Configuring and Upgrading Apache Spark
Instructions in this section are specific to HDP-2.3.4 and later. For earlier versions for HDP, refer to the version-specific documentation.
Stop your current version of Apache Spark:
su - spark -c "/usr/hdp/current/spark-client/sbin/ stop-history-server.sh"
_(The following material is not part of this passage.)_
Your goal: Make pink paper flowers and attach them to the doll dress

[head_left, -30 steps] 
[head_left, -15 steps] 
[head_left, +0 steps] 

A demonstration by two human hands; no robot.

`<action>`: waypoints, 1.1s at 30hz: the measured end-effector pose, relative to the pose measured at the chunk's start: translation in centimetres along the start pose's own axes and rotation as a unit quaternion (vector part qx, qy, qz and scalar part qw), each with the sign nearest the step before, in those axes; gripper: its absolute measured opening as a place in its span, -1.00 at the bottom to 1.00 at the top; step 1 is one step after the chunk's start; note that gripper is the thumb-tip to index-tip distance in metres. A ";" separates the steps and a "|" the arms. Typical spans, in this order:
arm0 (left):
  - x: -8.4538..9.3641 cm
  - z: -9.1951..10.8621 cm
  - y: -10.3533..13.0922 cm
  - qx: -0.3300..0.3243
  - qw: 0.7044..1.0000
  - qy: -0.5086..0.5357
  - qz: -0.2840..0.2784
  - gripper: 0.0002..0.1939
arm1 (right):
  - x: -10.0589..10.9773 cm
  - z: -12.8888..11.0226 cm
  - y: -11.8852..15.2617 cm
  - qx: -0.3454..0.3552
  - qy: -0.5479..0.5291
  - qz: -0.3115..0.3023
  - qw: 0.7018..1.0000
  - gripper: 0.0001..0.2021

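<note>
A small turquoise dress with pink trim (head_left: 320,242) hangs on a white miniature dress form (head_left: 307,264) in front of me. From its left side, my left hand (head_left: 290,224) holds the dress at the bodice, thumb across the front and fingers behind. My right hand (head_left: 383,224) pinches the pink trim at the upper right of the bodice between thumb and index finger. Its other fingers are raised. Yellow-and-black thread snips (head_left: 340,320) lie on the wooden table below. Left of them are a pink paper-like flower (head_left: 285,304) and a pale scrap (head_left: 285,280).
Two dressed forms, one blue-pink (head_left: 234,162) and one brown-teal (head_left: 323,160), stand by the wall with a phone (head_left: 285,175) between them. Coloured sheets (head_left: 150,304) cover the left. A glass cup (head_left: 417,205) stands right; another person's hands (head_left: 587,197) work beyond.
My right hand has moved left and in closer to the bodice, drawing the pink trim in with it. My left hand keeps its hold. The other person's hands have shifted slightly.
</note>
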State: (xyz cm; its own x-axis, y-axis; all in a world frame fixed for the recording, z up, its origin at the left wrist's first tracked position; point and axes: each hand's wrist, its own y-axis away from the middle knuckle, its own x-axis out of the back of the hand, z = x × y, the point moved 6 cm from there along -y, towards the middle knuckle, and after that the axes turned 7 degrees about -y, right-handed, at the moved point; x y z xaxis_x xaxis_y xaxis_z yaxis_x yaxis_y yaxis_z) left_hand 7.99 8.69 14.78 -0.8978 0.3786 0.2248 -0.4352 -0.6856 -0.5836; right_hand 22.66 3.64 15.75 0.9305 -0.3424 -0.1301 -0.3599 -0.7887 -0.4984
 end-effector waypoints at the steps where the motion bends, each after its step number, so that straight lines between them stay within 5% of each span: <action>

.Remove your current version of Spark:
yum erase "spark*"
.When you install Spark, two directories are created:
/usr/hdp/current/spark-client
for submitting Spark jobs/usr/hdp/current/spark-history
for launching Spark master processes, such as the Spark history server
Search for Spark in the HDP repo:
For RHEL or CentOS:
yum search spark
For SLES:
zypper install spark
For Ubuntu and Debian:
apt-cache spark
This shows all the versions of Spark available. For example,
spark_2_3_4_0_3371-master.noarch : Server for Spark master spark_2_3_4_0_3371-python.noarch : Python client for Spark spark_2_3_4_0_3371-worker.noarch : Server for Spark worker
Add the node where you want Spark 1.5.2 History Server to run. Install the version corresponding to the HDP version you currently have installed.
su - root
yum install spark_spark_2_3_4_0_2950-master -y
To use Python:
yum install spark_spark_2_3_4_0_2950-python
conf-select create-conf-dir --package spark --stack-version spark_2_3_4_0_2950 --conf-version 0
cp /etc/spark/spark_2_3_4_0_2950/0/* /etc/spark/spark_2_3_4_0_2950/0/
conf-select set-conf-dir --package spark --stack-version spark_2_3_4_0_2950 --conf-version 0
hdp-select set spark-client spark_2_3_4_0_2950
hdp-select set spark-historyserver spark_2_3_4_0_2950
Validate the Spark installation. As user spark, run SparkPI example:
su - spark -c "cd /usr/hdp/current/spark-client"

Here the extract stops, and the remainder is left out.